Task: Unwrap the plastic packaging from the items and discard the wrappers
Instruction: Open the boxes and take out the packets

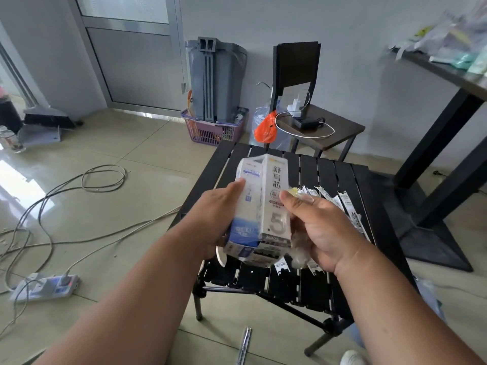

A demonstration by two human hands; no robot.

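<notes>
Box, white and blue with printed characters and a big 5, held upright above the black slatted table, mid-scene. Left hand grips the box's left side, thumb across the front face, fingers behind it and hidden. Right hand pinches crumpled clear plastic wrap against the box's right side, thumb and fingers curled round the film. Row of small printed sachets lies on the table right of the box, partly hidden by the right hand. Far behind: grey bin standing in a purple basket, orange bag, dark side table with charger and white cable. Left floor: loose cables, power strip. Dark table leg and base to the right.
</notes>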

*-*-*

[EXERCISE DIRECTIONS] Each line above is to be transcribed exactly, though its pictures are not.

[TASK RESPONSE]
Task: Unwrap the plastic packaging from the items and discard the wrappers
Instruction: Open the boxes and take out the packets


A demonstration by two human hands; no robot.

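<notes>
Box, white and blue with printed characters and a big 5, held upright above the black slatted table, mid-scene. Left hand grips the box's left side, thumb across the front face, fingers behind it and hidden. Right hand pinches crumpled clear plastic wrap against the box's right side, thumb and fingers curled round the film. Row of small printed sachets lies on the table right of the box, partly hidden by the right hand. Far behind: grey bin standing in a purple basket, orange bag, dark side table with charger and white cable. Left floor: loose cables, power strip. Dark table leg and base to the right.
</notes>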

The work on this exercise is now complete.